Показано, что важное место в работах Толстого занимают проблемы психологии характера, чувственной сферы и ее соотношения с разумом, внутреннего монологического плана мышления, психических переживаний и состояний человека, особенностей его взаимодействия с миром и природным окружением. При этом стержневой, объединяющей весь спектр рассматриваемых Толстым проблем, выступает проблема характера как модуса индивидуально неповторимого своеобразия психического мира человека. Вскрывая особенности понимания характера в работах Толстого, Страхов выделяет ряд важных, продуктивных идей, выдвинутых писателем: (1) раскрытие целостности характера как единства свойств личности, обусловленного ее установками и «идеальными побуждениями»; (2) противопоставление отвлеченному рассмотрению характера его описания через анализ конкретного поведения; (3) утверждение многообразия проявлений индивидуальных особенностей, «включенности в характер различных свойств» и сочетания в нем «общего и индивидуального»; (4) обоснование динамичности составляющих характер свойств, преобразующихся в зависимости от конкретных условий развития. Страхов пишет: «Отрицая характер‐схему, Толстой постулирует понятие о живом, психологически насыщенном характере; вместо психологической “одномерности” характера… он выдвигает мысль о его психологической “многомерности”; вместо представления о характере в его статичности Толстой говорит о развивающемся характере, раскрывая в своих художественных произведениях внешние и внутренние основания этого процесса развития» (там же, с. 21).

35Примером психологической интерпретации действий героев художественных произведений выступает раскрытие внутриличностного конфликта, представленного в сложной палитре борьбы чувств, переживаемых сыном Тараса Бульбы Андреем в повести Н.В. Гоголя «Тарас Бульба».
36Яркой иллюстрацией этого состояния и трудности его переживания являются терзания Раскольникова, в описании которых впервые был воплощен данный феномен.

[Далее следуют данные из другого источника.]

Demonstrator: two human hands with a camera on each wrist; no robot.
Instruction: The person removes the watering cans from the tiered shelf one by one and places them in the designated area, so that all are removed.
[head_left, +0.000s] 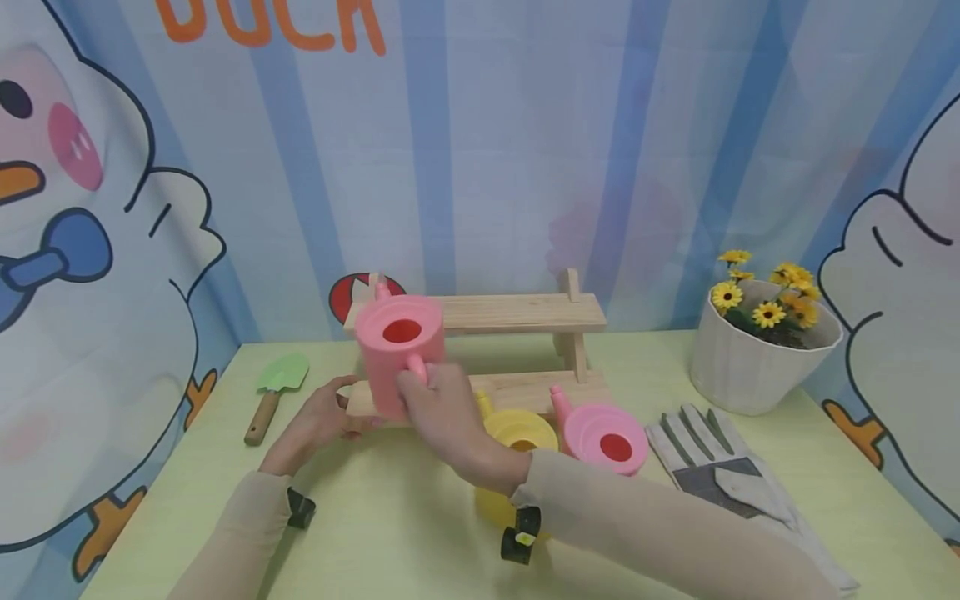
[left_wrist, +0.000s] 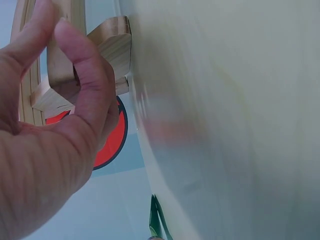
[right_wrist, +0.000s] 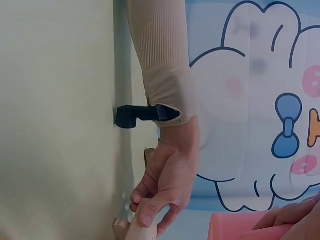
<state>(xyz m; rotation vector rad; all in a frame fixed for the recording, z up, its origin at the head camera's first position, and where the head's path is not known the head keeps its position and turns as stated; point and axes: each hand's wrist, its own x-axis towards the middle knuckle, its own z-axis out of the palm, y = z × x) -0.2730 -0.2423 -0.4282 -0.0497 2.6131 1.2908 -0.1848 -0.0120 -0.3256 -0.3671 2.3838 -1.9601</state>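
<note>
My right hand [head_left: 450, 421] grips the handle of a pink watering can [head_left: 390, 367], which is upright in front of the left part of a two-tier wooden plant stand [head_left: 517, 310]. Whether the can's base touches the lower board is hidden. At the stand's left end, my left hand [head_left: 321, 417] holds the end of the lower board [left_wrist: 62, 65] between thumb and curled fingers. Below and right of the stand are a yellow watering can [head_left: 517, 425], partly covered by my right forearm, and a second pink watering can [head_left: 588, 425].
A green trowel with a wooden handle [head_left: 262, 418] lies left of my left hand. Grey work gloves [head_left: 716, 475] lie at the right, in front of a white pot [head_left: 738, 367] of yellow flowers. Behind the table [head_left: 397, 517] hangs a striped blue cloth [head_left: 510, 167].
</note>
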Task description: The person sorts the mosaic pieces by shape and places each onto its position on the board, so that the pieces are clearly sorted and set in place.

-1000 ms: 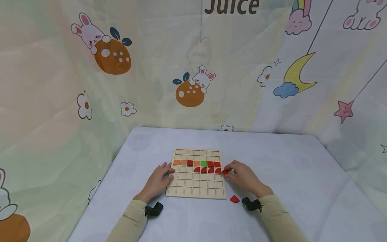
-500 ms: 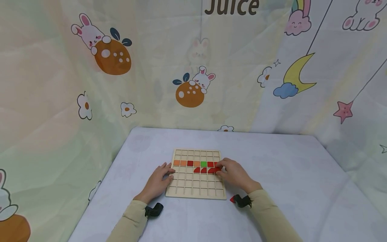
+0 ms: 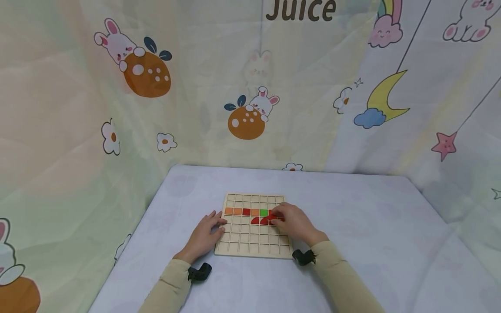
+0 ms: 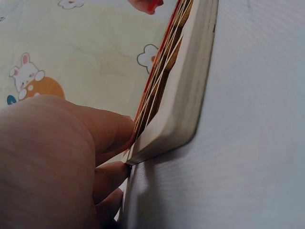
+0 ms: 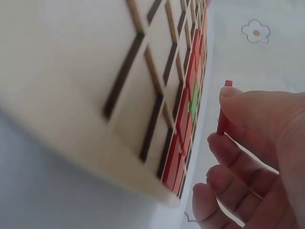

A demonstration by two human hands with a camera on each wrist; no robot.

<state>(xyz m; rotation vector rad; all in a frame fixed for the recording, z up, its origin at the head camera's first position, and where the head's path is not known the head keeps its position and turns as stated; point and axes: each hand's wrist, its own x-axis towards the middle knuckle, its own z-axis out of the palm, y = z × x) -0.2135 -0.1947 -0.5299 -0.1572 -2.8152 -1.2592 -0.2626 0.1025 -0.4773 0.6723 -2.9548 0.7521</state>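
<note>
A wooden grid board [image 3: 252, 239] lies on the table. One row carries orange, red and green squares; below it are red pieces [image 3: 255, 221] with a curved edge. My left hand [image 3: 203, 234] rests at the board's left side, and its fingertips touch the edge [image 4: 171, 129] in the left wrist view. Over the board's right part, my right hand [image 3: 295, 221] pinches a flat red piece [image 5: 224, 112] between thumb and finger, seen edge-on in the right wrist view. That piece appears raised above the grid. My right fingers hide the right ends of both coloured rows.
A white cloth covers the table [image 3: 352, 217]. Behind it hangs a printed curtain [image 3: 195, 87]. Black wrist cameras sit at my left cuff [image 3: 199, 271] and right cuff [image 3: 304, 257].
My right hand has moved left from the board's right edge to over the grid, carrying the red piece. Its wrist camera now hides the loose red piece on the table. My left hand stays put.
</note>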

Их проявления Ананьев характеризует следующим образом: «…что угодно – казнь, смерть, лишь бы была определенность» (Ананьев, 1997, с. 87).
37Следует отметить, что данный феномен впервые получил отражение в стихотворном творчестве М.В. Ломоносова. Пример тому строки одного из его стихотворений: «Тебя мы любим все, и все тебя боимся, тебя наш любит страх, сама любовь страшится» (Ломоносов, 1983, с. 168).
38Первые работы в этой области выполнены Страховым еще в годы войны и опубликованы в 1945–1947 гг., т. е. значительно раньше появления аналогичных исследований Б.М. Теплова и Б.Г. Ананьева; в 1947 г. он издает один из наиболее серьезных своих трудов, посвященных психологическому анализу литературного творчества (см.: Страхов, 1998).
39Анализ направлений исследования проблем литературного творчества в работах И.В. Страхова опирается на полную библиографию трудов ученого, включенную в книгу: Страхов И.В. Психология литературного творчества // Психологи Отечества. М., 1998. С. 365–378.
40Анализу психологических взглядов И.А. Гончарова была посвящена защищенная Страховым в 1956 г. кандидатская диссертация («Психологический анализ творческого процесса И.А. Гончарова»).